EXERCISE
All pictures are to be dropped, and everything else in the data duplicated exactly.

AVAILABLE DATA
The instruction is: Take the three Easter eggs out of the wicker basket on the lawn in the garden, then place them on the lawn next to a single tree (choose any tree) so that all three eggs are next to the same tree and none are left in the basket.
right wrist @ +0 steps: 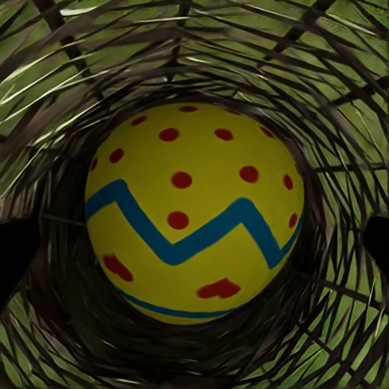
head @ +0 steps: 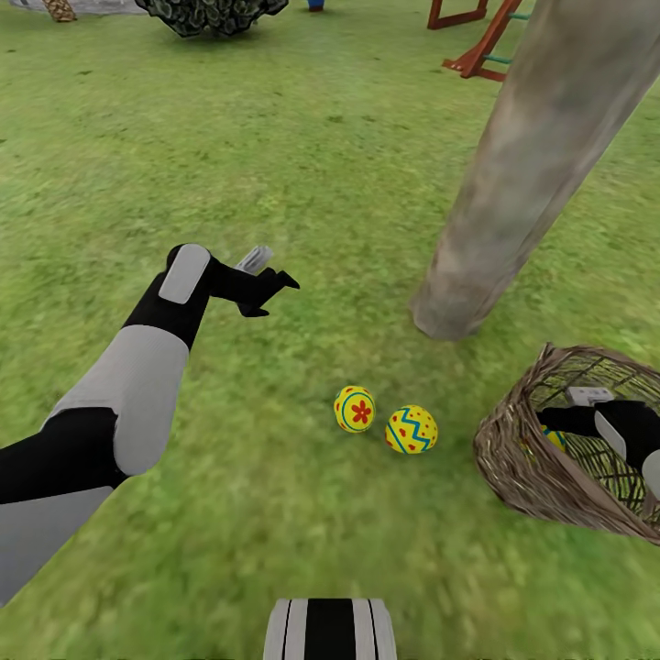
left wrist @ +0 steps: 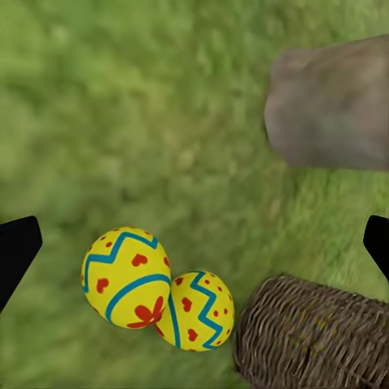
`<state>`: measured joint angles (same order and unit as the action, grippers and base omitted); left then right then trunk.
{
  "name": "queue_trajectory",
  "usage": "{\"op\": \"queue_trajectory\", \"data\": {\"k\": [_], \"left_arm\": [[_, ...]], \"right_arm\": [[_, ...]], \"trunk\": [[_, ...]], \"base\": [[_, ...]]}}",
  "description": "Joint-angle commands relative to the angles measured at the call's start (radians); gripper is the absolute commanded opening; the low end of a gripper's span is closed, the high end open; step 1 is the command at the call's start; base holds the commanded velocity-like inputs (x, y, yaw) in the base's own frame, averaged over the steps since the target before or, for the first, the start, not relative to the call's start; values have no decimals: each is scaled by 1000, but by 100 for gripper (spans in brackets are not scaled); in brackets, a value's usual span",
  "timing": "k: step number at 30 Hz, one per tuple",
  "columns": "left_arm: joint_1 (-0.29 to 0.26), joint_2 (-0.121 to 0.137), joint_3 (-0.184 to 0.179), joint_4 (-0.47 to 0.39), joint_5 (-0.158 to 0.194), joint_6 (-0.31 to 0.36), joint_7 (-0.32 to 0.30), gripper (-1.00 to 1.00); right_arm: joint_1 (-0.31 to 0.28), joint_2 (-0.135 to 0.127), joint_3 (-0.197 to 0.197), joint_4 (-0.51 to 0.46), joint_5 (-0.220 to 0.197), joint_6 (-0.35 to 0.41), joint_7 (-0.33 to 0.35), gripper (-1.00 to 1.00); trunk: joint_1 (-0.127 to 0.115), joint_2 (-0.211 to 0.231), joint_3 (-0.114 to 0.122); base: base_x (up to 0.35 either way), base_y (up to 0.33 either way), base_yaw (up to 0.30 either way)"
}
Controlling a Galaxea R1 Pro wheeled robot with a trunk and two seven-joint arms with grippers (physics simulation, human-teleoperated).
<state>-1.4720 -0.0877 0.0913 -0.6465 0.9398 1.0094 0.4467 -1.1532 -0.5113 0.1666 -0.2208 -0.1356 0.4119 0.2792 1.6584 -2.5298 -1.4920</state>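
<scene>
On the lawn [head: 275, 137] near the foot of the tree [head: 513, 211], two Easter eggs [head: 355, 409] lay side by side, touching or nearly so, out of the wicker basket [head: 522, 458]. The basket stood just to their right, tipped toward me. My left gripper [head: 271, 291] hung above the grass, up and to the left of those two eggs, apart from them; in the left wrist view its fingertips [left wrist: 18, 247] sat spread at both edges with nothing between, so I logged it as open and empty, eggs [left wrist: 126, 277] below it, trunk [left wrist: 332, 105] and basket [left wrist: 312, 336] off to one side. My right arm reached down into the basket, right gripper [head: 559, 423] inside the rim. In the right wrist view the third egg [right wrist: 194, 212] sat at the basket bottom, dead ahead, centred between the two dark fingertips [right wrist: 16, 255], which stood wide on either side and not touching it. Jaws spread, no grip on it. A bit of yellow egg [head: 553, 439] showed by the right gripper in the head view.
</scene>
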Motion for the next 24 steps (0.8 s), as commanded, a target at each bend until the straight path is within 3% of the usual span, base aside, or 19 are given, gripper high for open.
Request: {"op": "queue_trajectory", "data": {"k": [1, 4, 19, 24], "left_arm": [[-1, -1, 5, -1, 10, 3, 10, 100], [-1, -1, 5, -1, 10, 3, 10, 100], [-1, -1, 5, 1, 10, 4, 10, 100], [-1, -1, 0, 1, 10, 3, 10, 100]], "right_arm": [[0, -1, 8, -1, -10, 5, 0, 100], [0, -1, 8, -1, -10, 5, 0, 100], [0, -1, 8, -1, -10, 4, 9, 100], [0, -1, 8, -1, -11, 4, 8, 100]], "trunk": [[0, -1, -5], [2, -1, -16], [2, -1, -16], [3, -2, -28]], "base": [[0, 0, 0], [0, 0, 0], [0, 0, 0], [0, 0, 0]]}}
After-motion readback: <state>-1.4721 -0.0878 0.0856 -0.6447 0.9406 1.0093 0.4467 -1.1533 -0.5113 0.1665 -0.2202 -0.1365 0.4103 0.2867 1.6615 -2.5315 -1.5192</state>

EXPECTED OUTPUT
The instruction is: Take the three Easter eggs out of the wicker basket on the lawn in the garden, then place them on the lawn next to a single tree (choose any tree) so that all three eggs are next to the same tree and none are left in the basket.
right wrist @ +0 steps: 
head @ +0 steps: 
left wrist @ +0 steps: 
`<state>`: measured joint angles (same order and unit as the action, grippers and base omitted); left then right then trunk.
{
  "name": "queue_trajectory",
  "usage": "{\"op\": \"queue_trajectory\", \"data\": {\"k\": [_], \"left_arm\": [[_, ...]], \"right_arm\": [[_, ...]], \"trunk\": [[_, ...]], \"base\": [[_, ...]]}}",
  "description": "Joint-angle commands relative to the angles measured at the call's start (radians); gripper is the absolute commanded opening; the low end of a gripper's span is closed, the high end open; step 1 is the command at the call's start; base holds the commanded velocity-like inputs (x, y, yaw) in the base's own frame, averaged over the steps since the target before or, for the first, the start, not relative to the call's start; values have no decimals: each is scaled by 1000, but by 100 for gripper (spans in brackets are not scaled); in brackets, a value's usual span",
  "timing": "k: step number at 30 Hz, one per tuple",
  "columns": "left_arm: joint_1 (-0.29 to 0.26), joint_2 (-0.121 to 0.137), joint_3 (-0.184 to 0.179), joint_4 (-0.47 to 0.39), joint_5 (-0.158 to 0.194), joint_6 (-0.31 to 0.36), joint_7 (-0.32 to 0.30), gripper (-1.00 to 1.00); right_arm: joint_1 (-0.31 to 0.28), joint_2 (-0.135 to 0.127), joint_3 (-0.197 to 0.197), joint_4 (-0.51 to 0.46), joint_5 (-0.220 to 0.197), joint_6 (-0.35 to 0.41), joint_7 (-0.33 to 0.35), gripper (-1.00 to 1.00); trunk: joint_1 (-0.127 to 0.115), joint_2 (-0.211 to 0.231), joint_3 (-0.114 to 0.122); base: base_x (up to 0.35 either way), base_y (up to 0.33 either way), base_yaw (up to 0.30 either way)"
}
Controlling a Galaxea R1 Pro wheeled robot with a trunk and two seven-joint arms with grippers (physics simulation, human-teleoperated).
<state>-1.4720 -0.0877 0.0913 -0.6465 0.9398 1.0094 0.4467 -1.1532 -0.5113 0.1666 -0.2208 -0.1356 0.4119 0.2792 1.6584 -2.5298 -1.4920</state>
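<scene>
On the lawn [head: 275, 137] near the foot of the tree [head: 513, 211], two Easter eggs [head: 355, 409] lay side by side, touching or nearly so, out of the wicker basket [head: 522, 458]. The basket stood just to their right, tipped toward me. My left gripper [head: 271, 291] hung above the grass, up and to the left of those two eggs, apart from them; in the left wrist view its fingertips [left wrist: 18, 247] sat spread at both edges with nothing between, so I logged it as open and empty, eggs [left wrist: 126, 277] below it, trunk [left wrist: 332, 105] and basket [left wrist: 312, 336] off to one side. My right arm reached down into the basket, right gripper [head: 559, 423] inside the rim. In the right wrist view the third egg [right wrist: 194, 212] sat at the basket bottom, dead ahead, centred between the two dark fingertips [right wrist: 16, 255], which stood wide on either side and not touching it. Jaws spread, no grip on it. A bit of yellow egg [head: 553, 439] showed by the right gripper in the head view.
</scene>
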Motion for the next 24 steps (0.8 s), as commanded, a target at each bend until the straight path is within 3% of the usual span, base aside, or 19 are given, gripper high for open.
Request: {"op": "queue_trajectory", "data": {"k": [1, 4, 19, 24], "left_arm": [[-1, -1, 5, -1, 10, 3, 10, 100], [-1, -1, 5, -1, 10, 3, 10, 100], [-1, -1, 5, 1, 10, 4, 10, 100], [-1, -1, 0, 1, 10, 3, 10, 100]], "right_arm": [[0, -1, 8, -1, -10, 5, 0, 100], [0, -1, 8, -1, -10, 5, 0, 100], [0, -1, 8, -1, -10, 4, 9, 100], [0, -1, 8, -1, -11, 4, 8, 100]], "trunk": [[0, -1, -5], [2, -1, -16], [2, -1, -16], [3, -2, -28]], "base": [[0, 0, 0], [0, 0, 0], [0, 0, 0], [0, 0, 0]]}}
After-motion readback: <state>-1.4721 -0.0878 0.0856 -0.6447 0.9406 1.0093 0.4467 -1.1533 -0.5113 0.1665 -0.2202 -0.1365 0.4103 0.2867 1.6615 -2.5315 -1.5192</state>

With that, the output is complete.